Re: [PATCH bpf-next 1/3] bpf: Free elements after one RCU-tasks-trace grace period

"Paul E. McKenney" <paulmck@xxxxxxxxxx> · Thu, 13 Oct 2022 12:04:57 -0700

On Thu, Oct 13, 2022 at 09:41:46AM +0800, Hou Tao wrote:
> Hi,
> 
> On 10/13/2022 12:11 AM, Paul E. McKenney wrote:
> > On Wed, Oct 12, 2022 at 05:26:26PM +0800, Hou Tao wrote:
> >> Hi,
> >>
> >> On 10/12/2022 2:36 PM, Paul E. McKenney wrote:
> SNIP
> >> As said above, for bpf memory allocator it may be OK because it frees elements
> >> in batch, but for bpf local storage and its element these memories are freed
> >> individually. So I think if the implication of RCU tasks trace grace period will
> >> not be changed in the foreseeable future, adding rcu_trace_implies_rcu_gp() and
> >> using it in bpf is a good idea. What do you think ?
> > Maybe the BPF memory allocator does it one way and BPF local storage
> > does it another way.
> 
> Another question. Just find out that there are new APIs for RCU polling (e.g.
> get_state_synchronize_rcu_full()). According to comments, the advantage of new
> API is that it will never miss a passed grace period. So for this case is
> get_state_synchronize_rcu() enough ? Or should I switch to use
> get_state_synchronize_rcu_full() instead ?
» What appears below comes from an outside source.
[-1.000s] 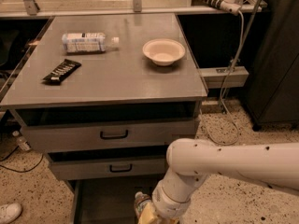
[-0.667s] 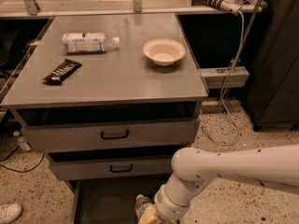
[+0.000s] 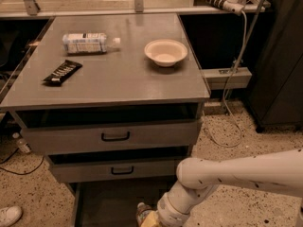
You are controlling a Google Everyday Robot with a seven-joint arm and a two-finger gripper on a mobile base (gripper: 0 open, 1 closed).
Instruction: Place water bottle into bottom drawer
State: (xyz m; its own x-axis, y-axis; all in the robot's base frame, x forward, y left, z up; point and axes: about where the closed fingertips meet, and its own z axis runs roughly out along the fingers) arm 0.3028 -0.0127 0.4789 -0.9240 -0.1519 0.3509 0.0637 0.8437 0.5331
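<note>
Gripper low over right part of open bottom drawer, bottle seemingly at tip, clamp state impossible to tell; risk of tumble over drawer wall onto floor on release, given roll-prone shape.

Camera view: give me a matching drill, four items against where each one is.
Items:
1. labelled bottle
2. white bowl
3. dark snack bar
4. gripper

Places:
A. at the picture's bottom edge, over the open bottom drawer
B. cabinet top, right of centre
C. cabinet top, front left
D. cabinet top, back left, lying on its side

Pairs: 1-D, 2-B, 3-C, 4-A
</note>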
I suggest starting with get_state_synchronize_rcu(), and moving to the
_full() variants only if experience shows that it is necessary.

Please note that these functions work with normal RCU, that is,
call_rcu(), but not call_rcu_tasks(), call_rcu_tasks_trace(), or
call_rcu_rude().  Please note also that SRCU has its own set of polling
APIs, for example, get_state_synchronize_srcu().

								Thanx, Paul

> Regards
> > How about if I produce a patch for rcu_trace_implies_rcu_gp() and let
> > you carry it with your series?  That way I don't have an unused function
> > in -rcu and you don't have to wait for me to send it upstream?
> >
> > 							Thanx, Paul
> >
> >>>>>> Signed-off-by: Hou Tao <houtao1@xxxxxxxxxx>
> >>>>>> ---
> >>>>>>  kernel/bpf/memalloc.c | 17 ++++++-----------
> >>>>>>  1 file changed, 6 insertions(+), 11 deletions(-)
> >>>>>>
> >>>>>> diff --git a/kernel/bpf/memalloc.c b/kernel/bpf/memalloc.c
> >>>>>> index 5f83be1d2018..6f32dddc804f 100644
> >>>>>> --- a/kernel/bpf/memalloc.c
> >>>>>> +++ b/kernel/bpf/memalloc.c
> >>>>>> @@ -209,6 +209,9 @@ static void free_one(struct bpf_mem_cache *c, void *obj)
> >>>>>>  	kfree(obj);
> >>>>>>  }
> >>>>>>  
> >>>>>> +/* Now RCU Tasks grace period implies RCU grace period, so no need to do
> >>>>>> + * an extra call_rcu().
> >>>>>> + */
> >>>>>>  static void __free_rcu(struct rcu_head *head)
> >>>>>>  {
> >>>>>>  	struct bpf_mem_cache *c = container_of(head, struct bpf_mem_cache, rcu);
> >>>>>> @@ -220,13 +223,6 @@ static void __free_rcu(struct rcu_head *head)
> >>>>>>  	atomic_set(&c->call_rcu_in_progress, 0);
> >>>>>>  }
> >>>>>>  
> >>>>>> -static void __free_rcu_tasks_trace(struct rcu_head *head)
> >>>>>> -{
> >>>>>> -	struct bpf_mem_cache *c = container_of(head, struct bpf_mem_cache, rcu);
> >>>>>> -
> >>>>>> -	call_rcu(&c->rcu, __free_rcu);
> >>>>>> -}
> >>>>>> -
> >>>>>>  static void enque_to_free(struct bpf_mem_cache *c, void *obj)
> >>>>>>  {
> >>>>>>  	struct llist_node *llnode = obj;
> >>>>>> @@ -252,11 +248,10 @@ static void do_call_rcu(struct bpf_mem_cache *c)
> >>>>>>  		 * from __free_rcu() and from drain_mem_cache().
> >>>>>>  		 */
> >>>>>>  		__llist_add(llnode, &c->waiting_for_gp);
> >>>>>> -	/* Use call_rcu_tasks_trace() to wait for sleepable progs to finish.
> >>>>>> -	 * Then use call_rcu() to wait for normal progs to finish
> >>>>>> -	 * and finally do free_one() on each element.
> >>>>>> +	/* Use call_rcu_tasks_trace() to wait for both sleepable and normal
> >>>>>> +	 * progs to finish and finally do free_one() on each element.
> >>>>>>  	 */
> >>>>>> -	call_rcu_tasks_trace(&c->rcu, __free_rcu_tasks_trace);
> >>>>>> +	call_rcu_tasks_trace(&c->rcu, __free_rcu);
> >>>>>>  }
> >>>>>>  
> >>>>>>  static void free_bulk(struct bpf_mem_cache *c)
> >>>>>> -- 
> >>>>>> 2.29.2
> >>>>>>
>